Hello,
I'm trying to process events from logstash and I'm facing issue of slow processing of events.There are around 100k records.In logstash.yml I've enabled log.level debug.
So far I can observe in 2 hours around 11000 records were processed.I want the event to be processed faster.
I'm testing it in test instance with following config:
JVM Heap :2 gb
cpu:4 core
LOGSTASH 7.9.1
logstash configfile:
- pipeline.id: tcgeometrytransfer
**queue.type: persisted**
path.config: "/l/custom/TCS/logstash/logstash-7.9.1/scripts/tcgeometry/tc_geometry.cfg"
configfile:
input {
exec {
command => '/l/custom/TCS/logstash/logstash-7.9.1/scripts/tcsgeometry/run_tcs_geometry.sh'
schedule => "0 57 05 * * *"
}
}
filter {
if [message] =~ "^\{.*\}[\s\S]*$" {
json {
source => "message"
target => "parsed_json"
remove_field => "message"
}
split {
field => "[parsed_json][geoMonitorResponse]"
target => "geometry"
remove_field => [ "parsed_json" ]
}
if [geometry][graph][monitorDate] {
mutate {
convert => { "[geometry][graph][monitorDate]" => "string" }
}
date {
match => ["[geometry][graph][monitorDate]", "yyyy-MM-dd'T'HH:mm:ssZ"]
timezone => "UTC"
target => "@timestamp"
}
}
if [geometry][position][monitorDate] {
mutate {
convert => { "[geometry][position][monitorDate]" => "string" }
}
date {
match => ["[geometry][position][monitorDate]", "yyyy-MM-dd'T'HH:mm:ssZ"]
timezone => "UTC"
target => "@timestamp"
}
}
if [geometry][line][monitorDate] {
mutate {
convert => { "[geometry][line][monitorDate]" => "string" }
}
date {
match => ["[geometry][line][monitorDate]", "yyyy-MM-dd'T'HH:mm:ssZ"]
timezone => "UTC"
target => "@timestamp"
}
}
}
else {
drop { }
}
}
output {
elasticsearch {
hosts => "http://abc:9200"
ilm_pattern => "{now/d}-000001"
ilm_rollover_alias => "cis-monitor-geometry"

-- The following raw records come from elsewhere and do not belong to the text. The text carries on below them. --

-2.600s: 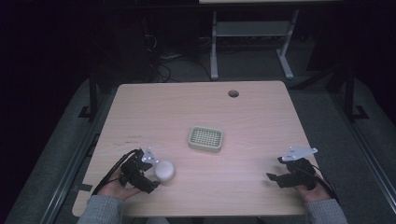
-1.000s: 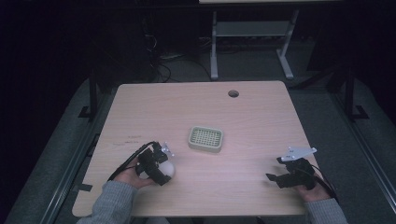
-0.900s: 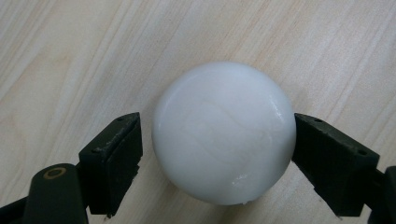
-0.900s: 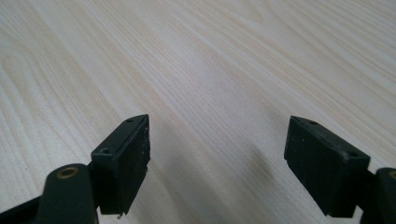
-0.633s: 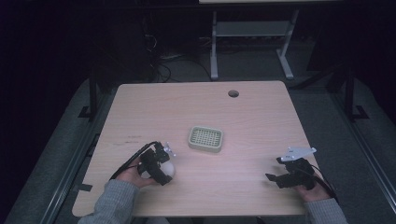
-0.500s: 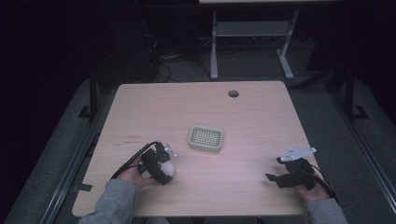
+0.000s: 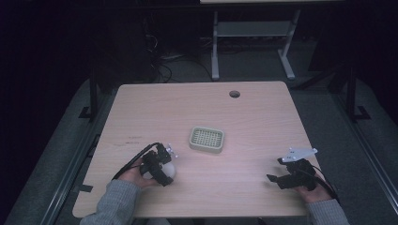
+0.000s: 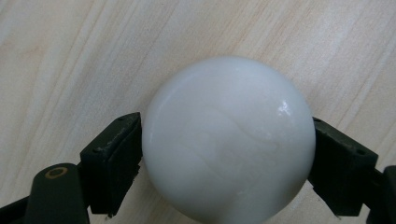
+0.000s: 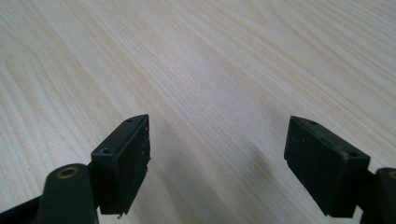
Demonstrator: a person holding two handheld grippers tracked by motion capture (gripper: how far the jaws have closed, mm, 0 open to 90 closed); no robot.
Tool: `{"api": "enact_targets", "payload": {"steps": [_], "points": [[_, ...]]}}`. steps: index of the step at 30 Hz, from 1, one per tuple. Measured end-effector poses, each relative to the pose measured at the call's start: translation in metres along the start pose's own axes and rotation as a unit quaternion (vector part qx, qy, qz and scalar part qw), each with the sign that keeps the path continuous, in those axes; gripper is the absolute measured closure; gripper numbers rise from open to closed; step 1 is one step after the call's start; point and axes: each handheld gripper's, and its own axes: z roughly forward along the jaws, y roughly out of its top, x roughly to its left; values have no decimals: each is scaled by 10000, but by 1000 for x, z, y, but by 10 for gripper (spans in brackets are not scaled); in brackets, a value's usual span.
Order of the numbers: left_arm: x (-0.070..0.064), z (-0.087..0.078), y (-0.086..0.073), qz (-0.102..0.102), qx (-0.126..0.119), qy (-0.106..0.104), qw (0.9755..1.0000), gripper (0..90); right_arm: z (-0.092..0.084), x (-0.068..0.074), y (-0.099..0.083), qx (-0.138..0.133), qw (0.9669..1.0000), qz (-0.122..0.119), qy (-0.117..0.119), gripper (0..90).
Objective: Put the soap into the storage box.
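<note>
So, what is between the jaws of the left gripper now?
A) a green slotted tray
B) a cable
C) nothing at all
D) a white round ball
D: in the left gripper view both jaws of the left gripper press on the sides of the white round ball, which lies over the wooden table.

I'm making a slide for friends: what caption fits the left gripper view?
The left gripper clasps a smooth white ball between its black fingers, above a pale wooden table.
</note>
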Motion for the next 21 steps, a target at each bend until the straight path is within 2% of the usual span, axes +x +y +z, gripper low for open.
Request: {"api": "enact_targets", "payload": {"steps": [7,21], "points": [[0,0,1,-1,0,-113,9999,225,0,0,0,-8,10000,-6,-3,220],[2,-1,0,-52,9,-163,9999,237,0,0,0,-14,10000,2,-12,220]]}}
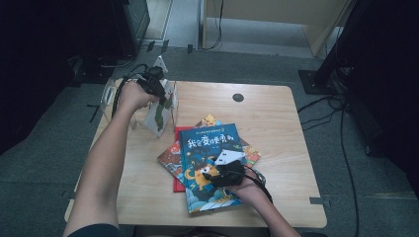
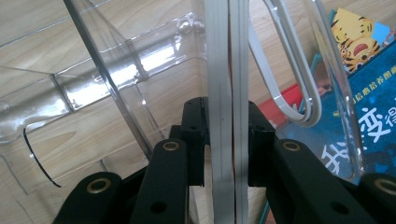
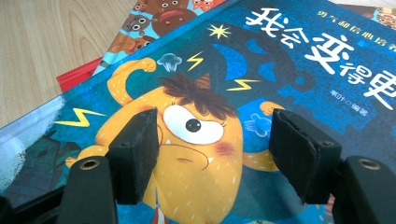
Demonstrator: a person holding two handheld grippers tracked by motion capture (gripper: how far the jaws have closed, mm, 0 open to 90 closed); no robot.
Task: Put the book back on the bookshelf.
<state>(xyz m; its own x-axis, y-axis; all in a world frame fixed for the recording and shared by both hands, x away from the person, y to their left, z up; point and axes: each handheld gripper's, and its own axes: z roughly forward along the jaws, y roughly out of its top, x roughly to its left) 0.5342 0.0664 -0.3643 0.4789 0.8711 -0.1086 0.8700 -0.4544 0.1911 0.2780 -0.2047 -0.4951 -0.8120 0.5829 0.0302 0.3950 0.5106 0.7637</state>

ilm_policy => "tcs-monitor-geometry-policy"
doc_as_upsert => true
document_id => "%{[geometry][uniqueId]}"
}
}
Also would be helpful if someone could suggest best config setup for below attributes:
currently using defaults,Not sure what could be best batch size and delay to be setup so log processing is fast.
pipeline.batch.size: 125
pipeline.batch.delay: 50
Some questions:
1)If batch size is increased to 1000 events then what should be the batch delay? , not sure how this works.Intention to increase so that events are processed faster.
What other requirements would be needed,like does it require more core or jvm heap size to be increased?
2)For other usecase where data is around 17000 its process all data in 30 min.What is the reason that all processed data of 17000 comes in index together i.e all data is inserted at a time in index and not incremently.
I would like to understand if batch size and delay is not given then its process with default size and delay. what might be the reason that in "index" data is not coming according to batches and if comes then come whole.Really a confusion.
3)Does batch_size and batch delay dosent work with persisted queue?
would be interested to know how logstash could be best configured to process events faster and with best optimization.
Thanks